3. Sampel ekstrak kloroform, n-butanol, etil asetat, petroleum eter dan n-heksan
dilarutkan dalam akuades sebanyak 10 mL kemudian ditambahkan 1 mL DMSO
30 % setelah itu dimasukkan kedalam labu takar 50 mL ditambahkan aquades
sampai tanda batas dan dihomogenkan. Larutan yang dibuat sesuai dengan
konsentrasi 50, 100, 200, 400, 800, dan 1000 ppm. Kemudian tiap-tiap konsentrasi
diambil 2,25 mL dan dimasukkan kedalam labu takar 10 mL. Setelah itu
ditambahkan 0,2 mM DPPH sebanyak 0,75 mL (perbandingan larutan DPPH :
ekstrak 1:3), ditambahkan etanol 95 % v/v sampai tanda batas dan dihomogenkan.
Kemudian diinkubasi dengan suhu 37 oC pada waktu kestabilan yang didapatkan
pada tahap sebelumnya, kemudian dimasukkan ke dalam kuvet dan diukur
absorbansinya pada λmaks. Tiap sampel dilakukan pengukuran tiga kali (triplo).
Data absorbansinya yang diperoleh dari tiap konsentrasi pada masing-masing
ekstrak dihitung nilai persen (%) kapasitas antioksidannya. Nilai tersebut
diperoleh dengan rumus (Arindah, 2010):
𝐴𝑜−𝐴𝑐
% Kapasitas antioksidan = 𝐴𝑜 x 100 %.....................................................(3.7)
Keterangan :
Ao= Absorbansi kontrol
Ac = Absorbansi sampel
2. Uji Flavonoid
Ekstrak kasar 5 mg ditambahkan dengan 1 – 2 mL air panas dan sedikit serbuk Mg.
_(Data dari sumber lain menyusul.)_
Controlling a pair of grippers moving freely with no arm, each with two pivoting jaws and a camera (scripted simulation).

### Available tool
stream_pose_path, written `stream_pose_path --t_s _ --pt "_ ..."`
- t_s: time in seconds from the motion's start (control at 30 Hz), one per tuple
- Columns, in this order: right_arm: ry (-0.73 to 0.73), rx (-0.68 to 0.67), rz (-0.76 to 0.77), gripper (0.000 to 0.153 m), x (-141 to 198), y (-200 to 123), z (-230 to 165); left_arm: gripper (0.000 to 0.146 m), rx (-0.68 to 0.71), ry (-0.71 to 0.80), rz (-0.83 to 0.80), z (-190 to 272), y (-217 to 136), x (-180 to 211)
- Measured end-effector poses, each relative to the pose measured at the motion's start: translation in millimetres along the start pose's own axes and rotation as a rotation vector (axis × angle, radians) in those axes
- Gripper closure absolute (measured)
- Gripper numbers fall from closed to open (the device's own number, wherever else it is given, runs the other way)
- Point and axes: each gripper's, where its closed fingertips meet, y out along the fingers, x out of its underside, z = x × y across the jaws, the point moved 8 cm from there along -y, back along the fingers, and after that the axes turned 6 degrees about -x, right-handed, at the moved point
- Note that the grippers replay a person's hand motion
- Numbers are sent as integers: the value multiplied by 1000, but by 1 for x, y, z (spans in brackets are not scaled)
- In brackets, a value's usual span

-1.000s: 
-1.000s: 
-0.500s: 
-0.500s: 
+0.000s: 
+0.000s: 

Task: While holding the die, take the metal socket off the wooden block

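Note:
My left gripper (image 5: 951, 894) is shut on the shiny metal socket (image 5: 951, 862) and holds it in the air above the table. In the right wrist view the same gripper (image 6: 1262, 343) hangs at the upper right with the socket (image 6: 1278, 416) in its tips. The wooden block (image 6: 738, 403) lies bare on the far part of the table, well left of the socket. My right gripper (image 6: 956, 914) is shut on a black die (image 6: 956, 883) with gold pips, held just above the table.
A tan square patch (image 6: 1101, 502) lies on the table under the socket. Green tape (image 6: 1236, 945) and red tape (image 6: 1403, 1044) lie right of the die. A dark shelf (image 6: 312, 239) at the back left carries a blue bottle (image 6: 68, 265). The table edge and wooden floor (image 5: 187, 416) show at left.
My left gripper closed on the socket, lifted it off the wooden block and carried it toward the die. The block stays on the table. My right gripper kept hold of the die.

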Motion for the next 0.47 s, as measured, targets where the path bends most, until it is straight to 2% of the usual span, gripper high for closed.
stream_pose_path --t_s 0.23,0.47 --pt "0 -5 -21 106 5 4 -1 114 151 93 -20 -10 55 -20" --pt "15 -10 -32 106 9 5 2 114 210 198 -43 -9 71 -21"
Kemudian ditambahkan 4 – 5 tetes HCl 37 % dan etanol 95 % dengan volume yang
sama lalu dikocok. Jika menunjukkan warna merah atau jingga maka ekstrak kasar
positif mengandung flavonoid (Indrayani, dkk., 2006).
8. Analisis Data
Analisis data pada penelitian ini dilakukan dengan menghitung % kapasitas antioksidan
yang diperoleh dari data absorbansi dari masing-masing ekstrak kasar dan pembanding
asam askorbat (Vitamin C) dan BHT pada konsentrasi 50, 100, 200, 400, 800, dan 1000
ppm. Setelah didapatkan data % kapasitas antioksidan pada masing-masing konsentrasi
sampel dan pembanding, kemudian dilakukan perhitungan nilai EC50 dengan
menggunakan persamaan regresi. Dibandingkan nilai EC50 pada masing-masing sampel.
Sampel yang mempunyai nilai EC50 terendah menunjukkan bahwa sampel tersebut
memiliki kemampuan sebagai antioksidan yang tinggi. Selanjutnya, membandingkan
nilai EC50 pada masing-masing sampel dengan pembanding untuk mengetahui
keefektifan antioksidan alami dengan antioksidan sintetik.
Sebelum melaksanakan penelitian ini, perlu mengetahui akan bahaya dan
penanganan bahan B3 yaitu dengan cara mengetahui MSDS dari setiap bahan yang
digunakan dalam penelitian ini. Jika listrik padam, maka semua kegiatan yang
membutuhkan aliran arus listrik dihentikan dan semua bahan disimpan pada tempat
yang aman. Limbah dari hasil penelitian ini dibuang pada pembuangan limbah
sementara yang telah disediakan di lab riset.